## EXERCISE DETAILS
Give back, character for character, the line that includes "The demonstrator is" and all lines beneath it in the data.

= Beginning of Section =

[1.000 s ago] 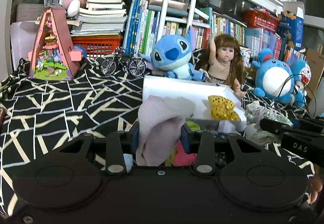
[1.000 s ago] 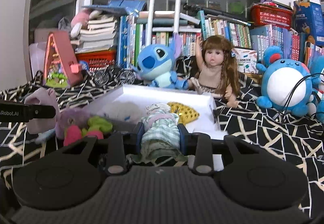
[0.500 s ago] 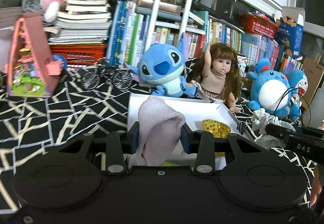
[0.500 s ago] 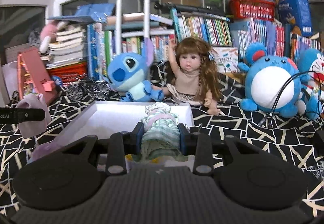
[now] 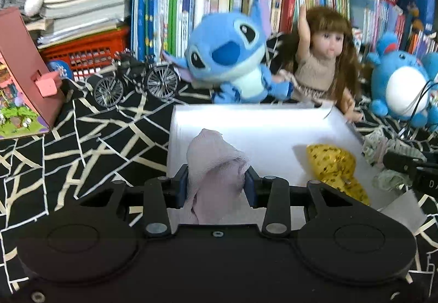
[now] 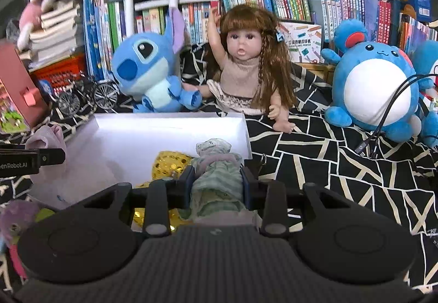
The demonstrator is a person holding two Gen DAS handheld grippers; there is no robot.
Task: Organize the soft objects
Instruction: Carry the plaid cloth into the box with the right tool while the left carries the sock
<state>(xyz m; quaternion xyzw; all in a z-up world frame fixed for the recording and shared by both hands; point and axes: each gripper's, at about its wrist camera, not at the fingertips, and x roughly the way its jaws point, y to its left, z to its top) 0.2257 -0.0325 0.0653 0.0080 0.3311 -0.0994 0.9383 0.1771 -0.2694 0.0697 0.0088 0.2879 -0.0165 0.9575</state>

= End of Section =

## THE ANSWER
The demonstrator is a person holding two Gen DAS handheld grippers; there is no robot.
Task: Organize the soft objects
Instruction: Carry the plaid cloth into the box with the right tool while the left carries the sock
<state>(xyz m; quaternion xyzw; all in a z-up world frame fixed for the recording and shared by both hands; point and axes: each gripper's, at about its wrist camera, not at the fingertips, and x roughly the way its jaws point, y to its left, z to its top) 0.2257 -0.0325 0.0653 0.0080 0.3311 -0.0994 0.9383 0.1771 -0.2694 0.0697 0.0088 0.2879 -0.0165 0.9575</state>

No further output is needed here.